The data:
^^^^^^^^

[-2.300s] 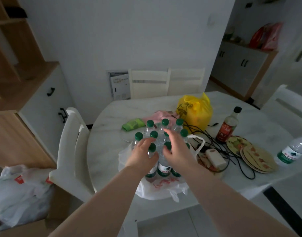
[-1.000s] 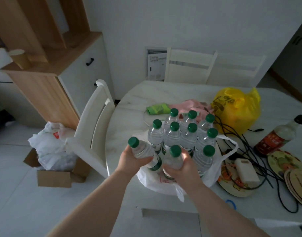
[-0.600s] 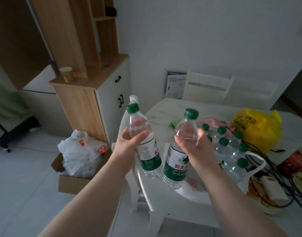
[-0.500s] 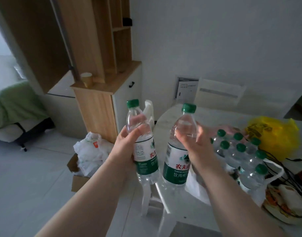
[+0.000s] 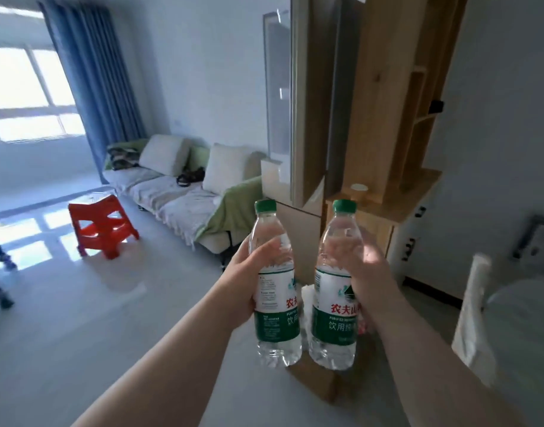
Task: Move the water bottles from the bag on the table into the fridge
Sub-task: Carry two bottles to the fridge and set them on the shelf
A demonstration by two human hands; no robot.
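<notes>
Left hand [image 5: 244,280]: centre of frame, fingers wrapped round the shoulder and upper label of the left water bottle [image 5: 275,288], which is upright, green-capped and held clear of any surface.

Right hand [image 5: 364,274]: just right of centre, fingers closed round the right water bottle [image 5: 337,291], also upright; the two bottles stand just beside each other, a narrow gap between them.

Open room: bare pale floor [image 5: 79,318] fills the lower left. A red stool [image 5: 102,224] stands at mid-left, well apart from the sofa [image 5: 172,192] behind it.

Edges: a wooden cabinet [image 5: 381,118] rises at upper right behind the bottles; a white chair [image 5: 477,309] and the rim of a table [image 5: 529,306] are cut off at the right edge.

Hard to make out: a cardboard box [image 5: 318,385] below the bottles (mostly hidden by them); the chair is blurred.
</notes>
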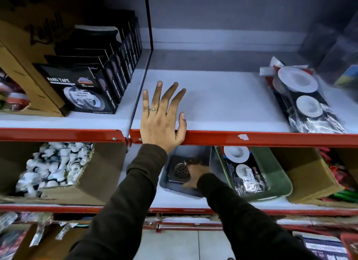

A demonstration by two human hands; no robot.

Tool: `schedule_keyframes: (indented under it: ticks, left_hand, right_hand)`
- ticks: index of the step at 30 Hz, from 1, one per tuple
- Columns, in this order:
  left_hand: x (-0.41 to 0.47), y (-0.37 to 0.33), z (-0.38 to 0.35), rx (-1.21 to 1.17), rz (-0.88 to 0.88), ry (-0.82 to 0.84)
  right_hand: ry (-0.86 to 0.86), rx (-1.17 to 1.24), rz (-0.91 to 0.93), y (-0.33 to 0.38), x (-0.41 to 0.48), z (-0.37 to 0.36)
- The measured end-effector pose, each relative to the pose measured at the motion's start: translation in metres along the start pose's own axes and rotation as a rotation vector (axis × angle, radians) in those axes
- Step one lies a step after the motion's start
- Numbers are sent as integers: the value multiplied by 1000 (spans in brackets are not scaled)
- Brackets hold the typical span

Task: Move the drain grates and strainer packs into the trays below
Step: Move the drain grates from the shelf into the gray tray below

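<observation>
The upper shelf (222, 102) lay bare through its middle, hemmed by tape boxes (85, 85) at nine o'clock and strainer packs (302, 96) at three, while below, the red rail (251, 138) (a low lintel) overhung the grey tray (193, 192) and green tray (279, 190).

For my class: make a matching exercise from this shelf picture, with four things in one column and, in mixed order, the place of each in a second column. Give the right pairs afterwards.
Things:
1. left hand
2. right hand
3. strainer packs
4. nano tape boxes

Places:
A. upper shelf, left bay
B. in the grey tray on the lower shelf, at the drain grate
C. flat on the upper shelf's red front edge
D. upper shelf, far right

Pairs: 1-C, 2-B, 3-D, 4-A
</observation>
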State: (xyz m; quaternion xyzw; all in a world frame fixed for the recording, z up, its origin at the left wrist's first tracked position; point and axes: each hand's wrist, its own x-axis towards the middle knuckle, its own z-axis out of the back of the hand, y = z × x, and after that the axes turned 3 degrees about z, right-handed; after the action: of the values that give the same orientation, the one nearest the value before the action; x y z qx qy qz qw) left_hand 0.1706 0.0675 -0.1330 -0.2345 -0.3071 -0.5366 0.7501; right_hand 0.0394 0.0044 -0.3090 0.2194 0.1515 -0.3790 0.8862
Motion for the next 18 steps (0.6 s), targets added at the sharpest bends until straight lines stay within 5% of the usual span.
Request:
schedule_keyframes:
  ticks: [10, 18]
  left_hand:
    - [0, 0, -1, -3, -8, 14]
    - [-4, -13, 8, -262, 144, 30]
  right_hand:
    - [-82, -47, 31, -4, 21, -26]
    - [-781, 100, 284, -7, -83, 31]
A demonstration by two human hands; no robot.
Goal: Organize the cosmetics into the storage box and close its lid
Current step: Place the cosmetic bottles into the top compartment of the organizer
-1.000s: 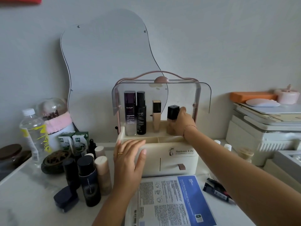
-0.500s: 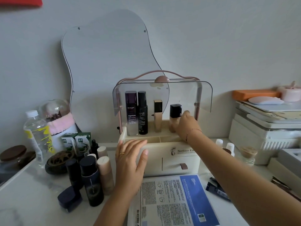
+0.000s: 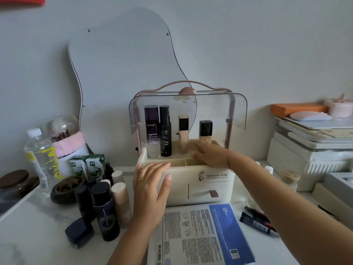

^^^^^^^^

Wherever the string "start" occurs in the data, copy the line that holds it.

Response to this exercise:
- The measured end-effector pose, each relative to the pose measured at the motion's start: translation in metres along the start pose's own axes and rotation as a rotation vector (axis × angle, radians) in those axes
- Step one lies a step after the motion's start

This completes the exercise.